Scientists hope the Sanxingcun excavation in the lower reaches of the Yangtze River will shed light on daily life in the Neolithic settlement and the origins of Chinese civilization.
Li Moran, a researcher at the Institute of Archaeology under the Chinese Academy of Social Sciences, told news agency Xinhua that they will unearth ancient sites in Sanxingcun in the coastal province of Jiangsu, including settlement and burial sites in Sanxing village to reveal its complex social structure.
The Sanxingcun site dates back 5,500 to 6,500 years and was first excavated from 1993 to 1998, focusing on burial sites. It sits at a relatively high elevation and is surrounded by rivers. The new project will cover 800 square meters (8,611 square feet) of the site, which totals 350,000 square meters.

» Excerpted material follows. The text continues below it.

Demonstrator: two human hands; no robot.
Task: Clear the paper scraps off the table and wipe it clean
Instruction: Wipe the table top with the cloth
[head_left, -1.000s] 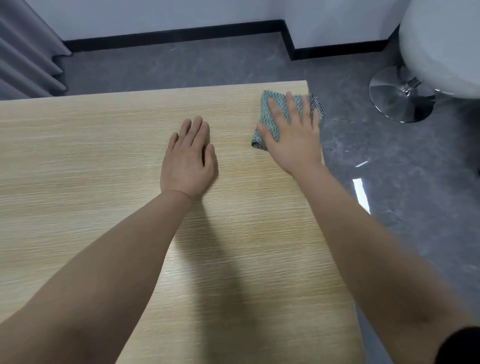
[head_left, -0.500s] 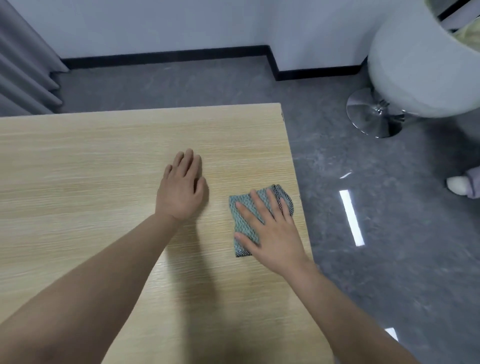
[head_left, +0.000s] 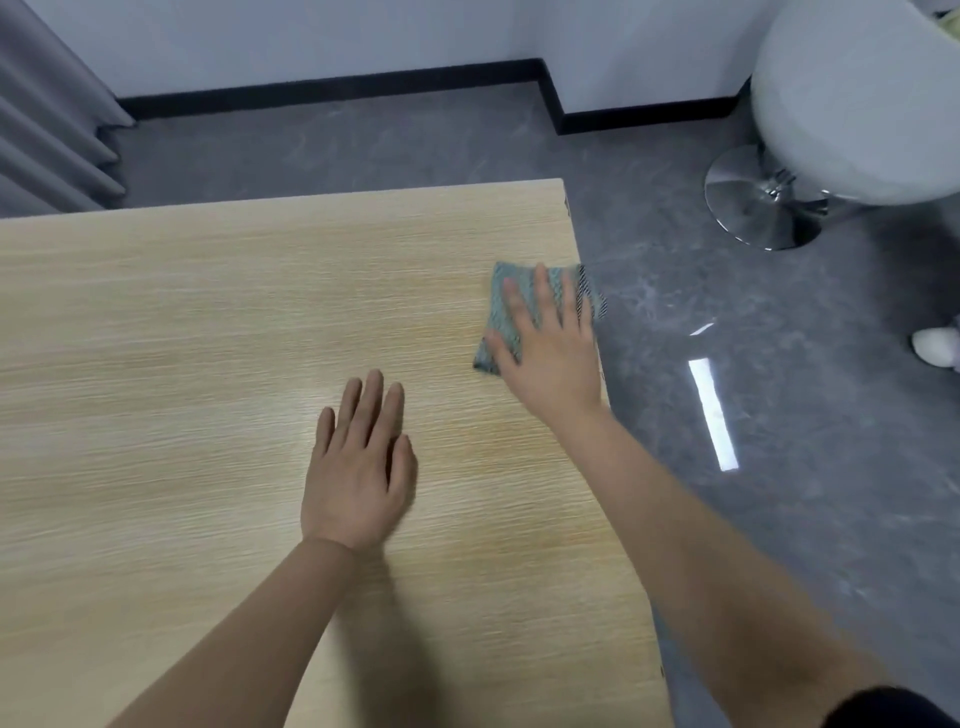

Li said “The village covered a big area and had a large population. There are significant differences in the number and quality of burial objects and a clear division between residential, handicraft production and burial zones. This shows that the society was starting to become more complex and was possibly in a transition period from an equal society to an unequal one, the site was key to exploring the origins of Chinese civilization.”
The excavation, expected to be completed by the end of this year, is hoped to provide a better understanding of the settlement pattern and a panoramic reconstruction of people’s lives at the time.
More than 4,000 artifacts and animal bones have been unearthed at the Sanxingcun site. Among the finds are a stone axe decorated to symbolize power and authority and a cup containing the earliest known example of “cloud and thunder” patterns, a common motif in China’s Neolithic art.
Jade objects, stone tools, pottery, bone tools and carbonized rice were also discovered at the site. In addition, more than 1,200 skeletons were unearthed from 1,000 graves, most of them in the southern part of the site.
Archaeologists from the Institute of Vertebrate Palaeontology and Palaeoanthropology of the Chinese Academy of Sciences are analyzing the DNA of the human remains.
In total, about 13,000 artifacts have been unearthed from the Sanxingdui site. The site is considered one of the most important discoveries of the 20th century because it sheds light on a little-known civilization, the Shu kingdom, from about 4,500 years ago.
‘Jinsha’, located in the Qingyang District of Chengdu, the capital of Sichuan Province, is also an archaeological site that sheds light on the Shu kingdom. Sanxingdui and Jinsha are thought to be sites of the Shu culture. (Recent archaeological discoveries point to the existence of a unique civilization in this region before the Qin conquest. The Shu state was conquered by the Qin state on the Qin Mountains to the north in 316 BC.)